La historia humana está marcada por la fragmentación: divisiones sociales, culturales, políticas y espirituales que el hombre, por sí solo, no logra superar. Sin embargo, en lo más profundo del corazón humano habita el deseo de unidad. Es precisamente en esta herida donde se inserta la acción salvadora de Jesucristo. Con su muerte en la cruz, Él derribó los muros de separación; con su resurrección, inauguró una humanidad nueva.

Este misterio se hace visible en la asamblea cristiana. Cuando los creyentes se reúnen en la liturgia, especialmente en la Eucaristía, las diferencias se relativizan y se impone lo esencial: somos convocados por el amor de Cristo. La palabra griega ekklesía expresa precisamente esto: una asamblea llamada por Dios. La Iglesia no nace de una iniciativa humana, sino de una convocatoria divina.

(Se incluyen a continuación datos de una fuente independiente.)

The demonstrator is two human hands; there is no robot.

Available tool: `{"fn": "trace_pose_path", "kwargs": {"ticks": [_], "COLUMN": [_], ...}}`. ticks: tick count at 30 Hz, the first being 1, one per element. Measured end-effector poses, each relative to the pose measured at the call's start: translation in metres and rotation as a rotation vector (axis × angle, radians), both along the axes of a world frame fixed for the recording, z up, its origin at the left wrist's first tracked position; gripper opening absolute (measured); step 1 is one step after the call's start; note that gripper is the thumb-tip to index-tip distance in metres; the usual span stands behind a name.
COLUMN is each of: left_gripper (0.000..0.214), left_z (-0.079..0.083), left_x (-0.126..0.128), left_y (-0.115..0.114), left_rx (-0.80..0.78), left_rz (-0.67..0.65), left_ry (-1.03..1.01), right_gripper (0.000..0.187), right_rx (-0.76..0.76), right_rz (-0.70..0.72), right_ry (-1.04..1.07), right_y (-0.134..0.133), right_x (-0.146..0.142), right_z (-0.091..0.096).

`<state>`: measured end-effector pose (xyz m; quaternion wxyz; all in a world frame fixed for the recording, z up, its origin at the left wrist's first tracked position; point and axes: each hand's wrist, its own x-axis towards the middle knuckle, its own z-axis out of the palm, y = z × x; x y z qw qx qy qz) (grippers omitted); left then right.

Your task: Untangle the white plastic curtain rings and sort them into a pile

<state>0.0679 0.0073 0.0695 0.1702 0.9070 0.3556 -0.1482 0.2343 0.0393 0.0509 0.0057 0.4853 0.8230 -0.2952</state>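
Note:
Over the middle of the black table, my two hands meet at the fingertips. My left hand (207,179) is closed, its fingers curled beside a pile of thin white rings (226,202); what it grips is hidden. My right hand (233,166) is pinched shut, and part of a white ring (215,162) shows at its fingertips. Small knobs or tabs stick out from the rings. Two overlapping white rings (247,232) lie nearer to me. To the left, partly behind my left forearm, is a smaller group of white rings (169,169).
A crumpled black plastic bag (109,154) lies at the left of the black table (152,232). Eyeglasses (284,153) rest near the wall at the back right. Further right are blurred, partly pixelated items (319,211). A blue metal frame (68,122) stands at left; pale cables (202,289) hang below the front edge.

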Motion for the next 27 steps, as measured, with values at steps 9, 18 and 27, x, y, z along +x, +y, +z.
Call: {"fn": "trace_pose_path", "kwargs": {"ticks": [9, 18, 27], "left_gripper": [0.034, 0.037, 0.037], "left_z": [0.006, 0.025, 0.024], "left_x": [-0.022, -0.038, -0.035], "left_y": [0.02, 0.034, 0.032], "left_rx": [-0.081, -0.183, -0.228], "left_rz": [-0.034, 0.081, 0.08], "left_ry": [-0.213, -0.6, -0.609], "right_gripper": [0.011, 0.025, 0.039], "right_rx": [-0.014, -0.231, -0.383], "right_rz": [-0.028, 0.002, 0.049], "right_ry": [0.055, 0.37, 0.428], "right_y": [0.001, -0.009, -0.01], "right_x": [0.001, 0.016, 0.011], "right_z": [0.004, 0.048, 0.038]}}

Por eso el Concilio afirma desde el inicio de Lumen gentium: «La Iglesia es en Cristo como un sacramento, es decir, signo e instrumento de la unión íntima con Dios y de la unidad de todo el género humano». El término “sacramento” indica que la Iglesia es un signo visible del plan de Dios en la historia; pero también es “instrumento”, porque participa activamente en su realización.

La Iglesia no es un simple símbolo pasivo. Es el lugar donde Cristo continúa actuando por el Espíritu Santo. Él, resucitado y glorioso, sigue atrayendo a todos hacia sí y alimentando a su pueblo con su Cuerpo y su Sangre. Así, la Iglesia es llamada por el Concilio “sacramento universal de salvación”: en ella y por medio de ella, Cristo une a los hombres con Dios y entre sí.

Comprender esta identidad nos ayuda a mirar la Iglesia con una fe más profunda. No es una mera organización ni una realidad puramente sociológica, sino el cuerpo de Cristo resucitado, pueblo peregrino que vive en medio de una humanidad aún dividida como signo eficaz de reconciliación.

En este tiempo de Cuaresma, iniciado con el Miércoles de Ceniza, la invitación es clara: dejar que el misterio pascual de Cristo renueve nuestra pertenencia eclesial, para que seamos verdaderamente instrumentos de unidad, evitando palabras y gestos que hieren, y construyendo comunión allí donde hay fractura.